(Beginning of Listed records)

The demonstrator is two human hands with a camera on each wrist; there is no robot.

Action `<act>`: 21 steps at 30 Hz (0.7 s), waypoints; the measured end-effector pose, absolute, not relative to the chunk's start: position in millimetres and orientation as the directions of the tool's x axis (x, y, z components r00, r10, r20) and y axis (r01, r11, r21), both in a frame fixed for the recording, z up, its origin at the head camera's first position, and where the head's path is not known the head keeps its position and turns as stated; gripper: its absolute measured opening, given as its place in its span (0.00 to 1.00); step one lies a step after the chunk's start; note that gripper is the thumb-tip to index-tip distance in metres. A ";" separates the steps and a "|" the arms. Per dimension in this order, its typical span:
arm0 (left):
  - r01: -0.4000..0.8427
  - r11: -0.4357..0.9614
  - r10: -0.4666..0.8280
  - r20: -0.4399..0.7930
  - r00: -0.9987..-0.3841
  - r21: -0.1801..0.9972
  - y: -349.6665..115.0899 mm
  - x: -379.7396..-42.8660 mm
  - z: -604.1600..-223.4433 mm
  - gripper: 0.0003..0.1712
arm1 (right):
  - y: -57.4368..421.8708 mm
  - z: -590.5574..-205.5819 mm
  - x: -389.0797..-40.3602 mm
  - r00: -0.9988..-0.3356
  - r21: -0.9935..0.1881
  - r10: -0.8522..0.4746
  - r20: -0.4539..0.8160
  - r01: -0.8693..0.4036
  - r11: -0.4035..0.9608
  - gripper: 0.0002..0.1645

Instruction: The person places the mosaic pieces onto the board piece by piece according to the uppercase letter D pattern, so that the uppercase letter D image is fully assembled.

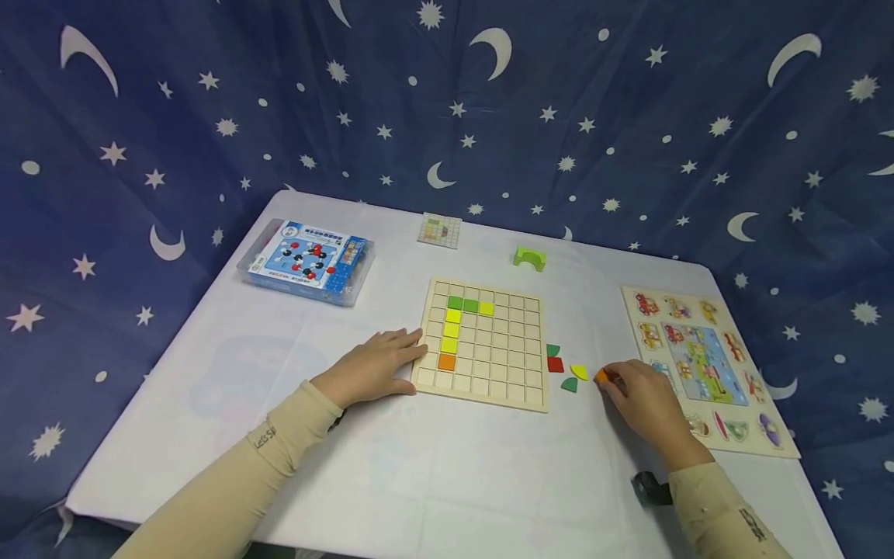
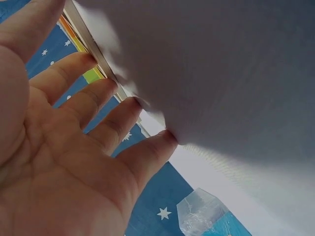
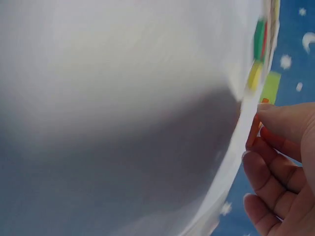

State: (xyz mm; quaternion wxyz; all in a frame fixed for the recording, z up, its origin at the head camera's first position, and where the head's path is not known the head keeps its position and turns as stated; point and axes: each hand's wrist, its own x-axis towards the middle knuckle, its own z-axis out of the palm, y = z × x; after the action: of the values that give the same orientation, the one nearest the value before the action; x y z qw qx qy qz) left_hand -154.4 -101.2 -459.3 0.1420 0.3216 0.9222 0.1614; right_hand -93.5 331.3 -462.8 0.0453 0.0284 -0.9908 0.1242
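A wooden grid board (image 1: pixel 497 351) lies mid-table, with a column of yellow squares (image 1: pixel 450 329), an orange square (image 1: pixel 446 362) below them and green squares (image 1: pixel 463 304) along the top. My left hand (image 1: pixel 373 366) rests at the board's left edge, its fingers extended; in the left wrist view the fingertips touch the edge and the tablecloth. To the right of the board, my right hand (image 1: pixel 644 402) pinches an orange piece (image 3: pixel 254 132) between thumb and fingers, close to the tablecloth. The piece's full shape is hidden. Beside it lie a yellow piece (image 1: pixel 579 373), green pieces (image 1: pixel 569 384) and a red piece (image 1: pixel 555 365).
A patterned card (image 1: pixel 439 231) and a green arch block (image 1: pixel 530 258) lie behind the board. At the back left sits a plastic box with a molecule picture (image 1: pixel 307 261). A wooden picture puzzle (image 1: pixel 708 365) lies on the right, near the right forearm.
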 end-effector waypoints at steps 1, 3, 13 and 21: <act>0.548 0.741 0.639 -0.157 -0.753 0.388 -101.5 -154.6 -459.5 0.42 | 324.1 -462.7 -95.5 -0.992 -0.246 -0.062 0.108 -0.087 0.965 0.14; 0.550 0.739 0.641 -0.156 -0.751 0.389 -101.9 -154.8 -459.8 0.42 | 308.6 -462.9 -99.9 -0.983 -0.245 -0.113 0.143 -0.146 0.958 0.14; 0.546 0.742 0.640 -0.166 -0.750 0.390 -100.9 -155.2 -459.7 0.42 | 237.0 -463.4 -115.3 -0.873 -0.183 -0.408 0.268 -0.462 0.868 0.13; 0.542 0.744 0.636 -0.167 -0.753 0.390 -100.7 -155.5 -460.0 0.42 | 198.7 -462.2 -124.1 -0.847 -0.171 -0.480 0.229 -0.520 0.837 0.11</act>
State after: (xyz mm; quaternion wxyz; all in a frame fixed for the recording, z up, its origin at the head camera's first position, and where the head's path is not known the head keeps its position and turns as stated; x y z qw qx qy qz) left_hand -155.5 -100.7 -460.0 0.1460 0.3195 0.9224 0.1607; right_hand -124.1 198.7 -462.2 0.0887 0.2620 -0.9542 0.1139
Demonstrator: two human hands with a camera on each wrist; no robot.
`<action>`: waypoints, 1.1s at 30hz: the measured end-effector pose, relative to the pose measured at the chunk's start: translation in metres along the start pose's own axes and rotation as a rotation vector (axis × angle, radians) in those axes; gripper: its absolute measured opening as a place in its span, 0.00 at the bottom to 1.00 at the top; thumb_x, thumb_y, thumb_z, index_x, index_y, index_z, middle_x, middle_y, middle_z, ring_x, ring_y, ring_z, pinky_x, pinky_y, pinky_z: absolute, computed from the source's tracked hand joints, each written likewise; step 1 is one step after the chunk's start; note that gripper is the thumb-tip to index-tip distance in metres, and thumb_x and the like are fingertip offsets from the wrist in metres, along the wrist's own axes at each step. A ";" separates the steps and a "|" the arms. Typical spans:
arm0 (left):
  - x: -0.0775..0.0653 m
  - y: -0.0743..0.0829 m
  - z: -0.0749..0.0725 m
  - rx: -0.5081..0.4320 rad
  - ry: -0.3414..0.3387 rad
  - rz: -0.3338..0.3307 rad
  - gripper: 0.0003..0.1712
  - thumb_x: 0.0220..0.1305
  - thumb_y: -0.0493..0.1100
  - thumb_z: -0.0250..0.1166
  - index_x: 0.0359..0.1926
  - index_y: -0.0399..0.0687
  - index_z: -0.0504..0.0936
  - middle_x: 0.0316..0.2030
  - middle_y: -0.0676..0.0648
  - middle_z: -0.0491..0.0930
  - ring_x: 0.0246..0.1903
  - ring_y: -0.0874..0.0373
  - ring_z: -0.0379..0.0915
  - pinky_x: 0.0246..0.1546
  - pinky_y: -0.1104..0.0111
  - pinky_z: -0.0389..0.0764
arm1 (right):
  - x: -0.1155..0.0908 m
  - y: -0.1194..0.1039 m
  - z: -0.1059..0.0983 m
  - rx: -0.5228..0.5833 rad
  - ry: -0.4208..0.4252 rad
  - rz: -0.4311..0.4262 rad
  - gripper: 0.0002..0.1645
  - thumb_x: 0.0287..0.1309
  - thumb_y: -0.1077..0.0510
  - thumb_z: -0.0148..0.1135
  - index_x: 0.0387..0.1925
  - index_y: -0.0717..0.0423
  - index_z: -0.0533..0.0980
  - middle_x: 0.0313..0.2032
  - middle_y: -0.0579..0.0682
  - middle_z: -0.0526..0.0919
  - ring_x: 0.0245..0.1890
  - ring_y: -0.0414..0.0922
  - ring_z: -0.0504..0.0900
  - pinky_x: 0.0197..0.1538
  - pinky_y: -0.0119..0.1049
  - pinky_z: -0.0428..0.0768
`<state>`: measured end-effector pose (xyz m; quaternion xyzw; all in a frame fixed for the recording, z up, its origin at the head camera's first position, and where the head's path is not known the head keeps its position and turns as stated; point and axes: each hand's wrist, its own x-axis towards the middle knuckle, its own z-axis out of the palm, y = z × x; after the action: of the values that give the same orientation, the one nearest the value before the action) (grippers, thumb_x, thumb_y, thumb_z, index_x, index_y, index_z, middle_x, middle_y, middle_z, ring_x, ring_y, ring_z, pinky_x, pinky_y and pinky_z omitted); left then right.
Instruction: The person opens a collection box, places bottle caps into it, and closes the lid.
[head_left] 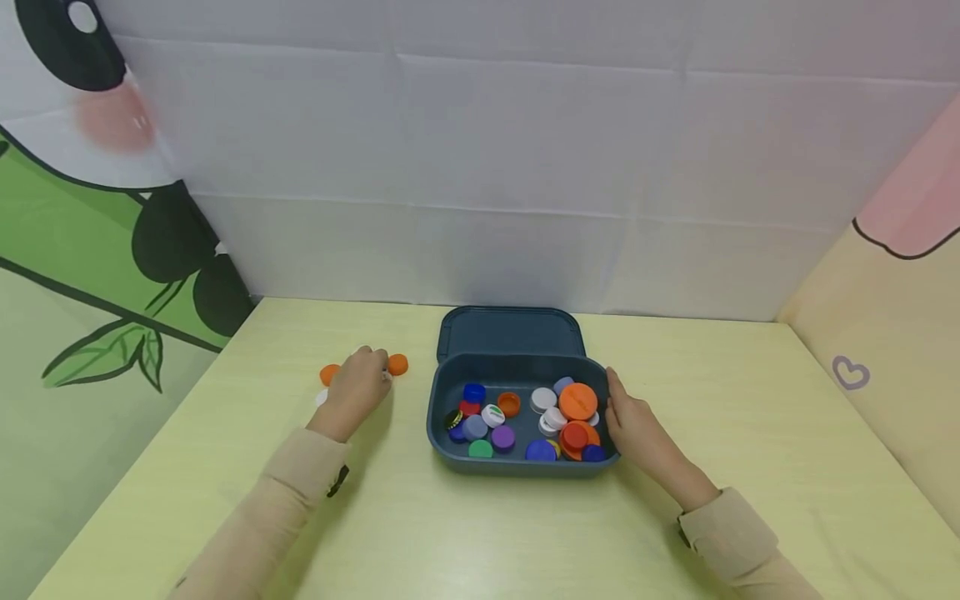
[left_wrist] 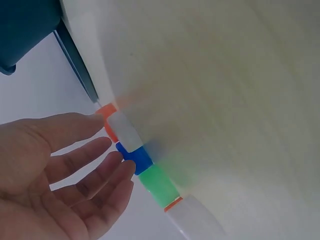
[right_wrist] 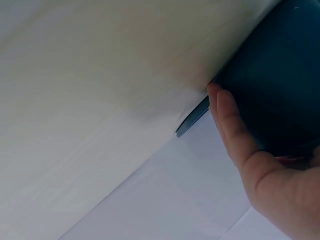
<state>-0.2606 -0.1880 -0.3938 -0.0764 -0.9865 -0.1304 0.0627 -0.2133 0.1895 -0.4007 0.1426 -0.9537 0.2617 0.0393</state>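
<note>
My left hand [head_left: 358,387] is over a small group of bottle caps on the left of the table. In the left wrist view its fingers are loosely bent, the thumb close by an orange cap [left_wrist: 106,110] and a white cap [left_wrist: 126,132]. A blue cap [left_wrist: 137,157] and a green cap [left_wrist: 159,185] lie by the other fingertips; contact is unclear. My right hand [head_left: 639,425] holds the right wall of a dark blue storage box [head_left: 517,469], fingers along its outside and thumb at the rim. Mixed caps lie inside, including a large orange cap [head_left: 578,402].
A dark lid or tray [head_left: 512,329] lies behind the box. Another orange cap [head_left: 397,364] sits right of my left hand. The pale table [head_left: 450,542] ends at a white backdrop [head_left: 525,167], with printed panels at both sides.
</note>
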 end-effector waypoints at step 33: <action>-0.005 0.049 -0.037 -0.068 0.076 0.051 0.16 0.54 0.38 0.65 0.42 0.34 0.75 0.35 0.38 0.73 0.32 0.49 0.72 0.34 0.61 0.78 | 0.001 0.001 0.000 0.004 -0.008 0.012 0.31 0.62 0.66 0.44 0.63 0.76 0.50 0.32 0.67 0.78 0.27 0.47 0.75 0.34 0.41 0.79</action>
<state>-0.2439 -0.1516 -0.3466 -0.0985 -0.9762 -0.1651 0.1008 -0.2140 0.1897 -0.4009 0.1379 -0.9542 0.2632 0.0335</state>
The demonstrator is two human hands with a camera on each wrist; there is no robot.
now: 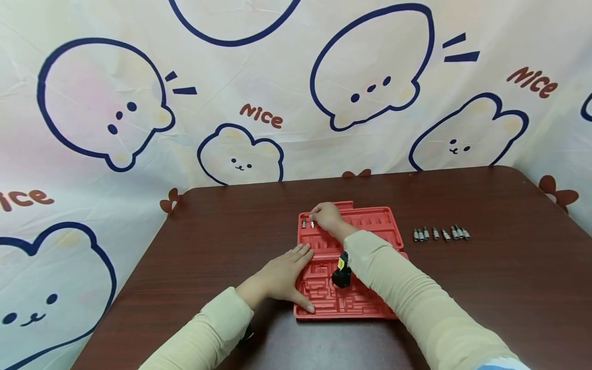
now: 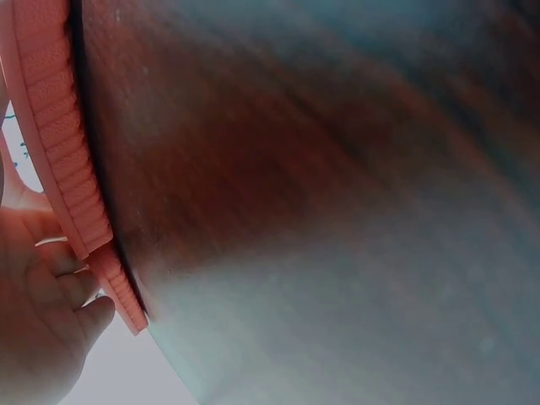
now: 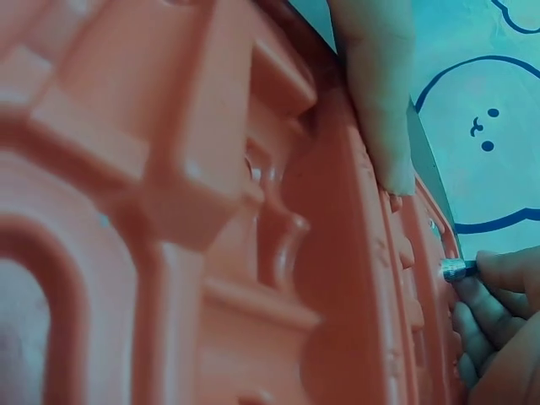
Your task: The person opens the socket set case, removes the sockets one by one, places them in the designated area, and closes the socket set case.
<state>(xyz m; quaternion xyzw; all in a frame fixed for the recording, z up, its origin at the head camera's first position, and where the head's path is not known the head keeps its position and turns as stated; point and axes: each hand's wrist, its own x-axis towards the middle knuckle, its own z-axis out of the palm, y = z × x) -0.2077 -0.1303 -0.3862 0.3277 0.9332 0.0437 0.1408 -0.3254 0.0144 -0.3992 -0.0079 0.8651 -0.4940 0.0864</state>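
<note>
An open red plastic case with moulded slots lies on the table. My left hand rests on the case's left edge, fingers stretched along it and thumb near the front corner. At the far left of the case's back half, my right hand pinches a small silver socket bit over the slots. Close by, another socket bit stands in the leftmost slot. The right wrist view shows the pinched bit between thumb and fingers, with its far end at the case wall.
Several socket bits stand in a loose row on the brown table, right of the case. A black device with a yellow label is at the right sleeve, over the case. A cartoon-printed cloth hangs behind the table.
</note>
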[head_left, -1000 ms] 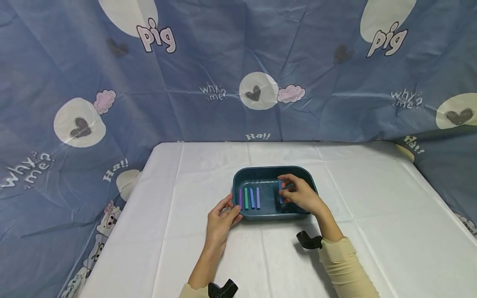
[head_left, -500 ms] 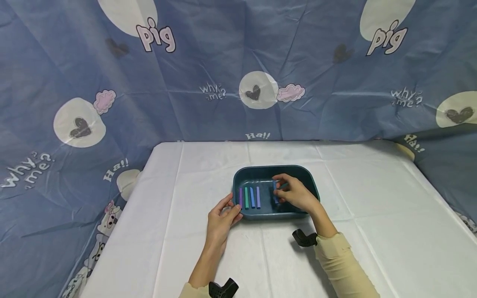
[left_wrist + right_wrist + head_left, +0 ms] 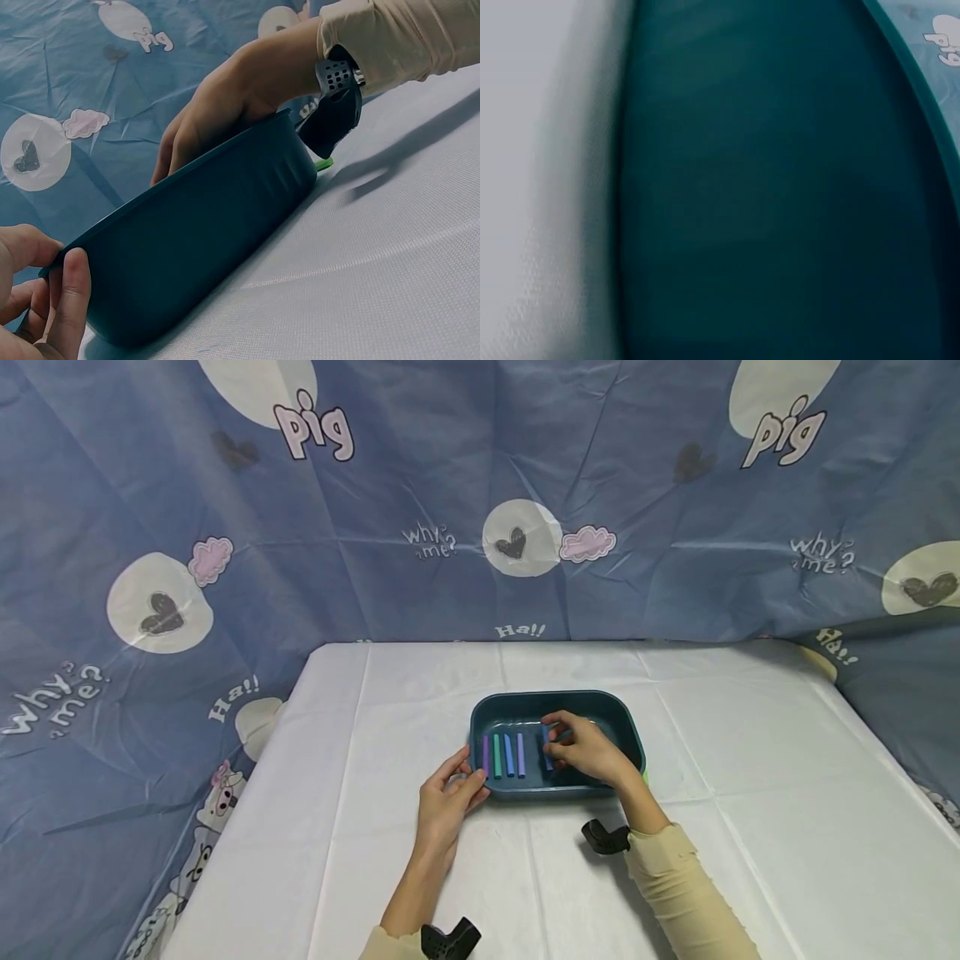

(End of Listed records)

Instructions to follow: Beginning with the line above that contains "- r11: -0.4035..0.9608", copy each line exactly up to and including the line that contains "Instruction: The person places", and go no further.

Result of this exercise:
  - r11: -0.4035..0.9608
  - gripper: 0.0002..0.1645

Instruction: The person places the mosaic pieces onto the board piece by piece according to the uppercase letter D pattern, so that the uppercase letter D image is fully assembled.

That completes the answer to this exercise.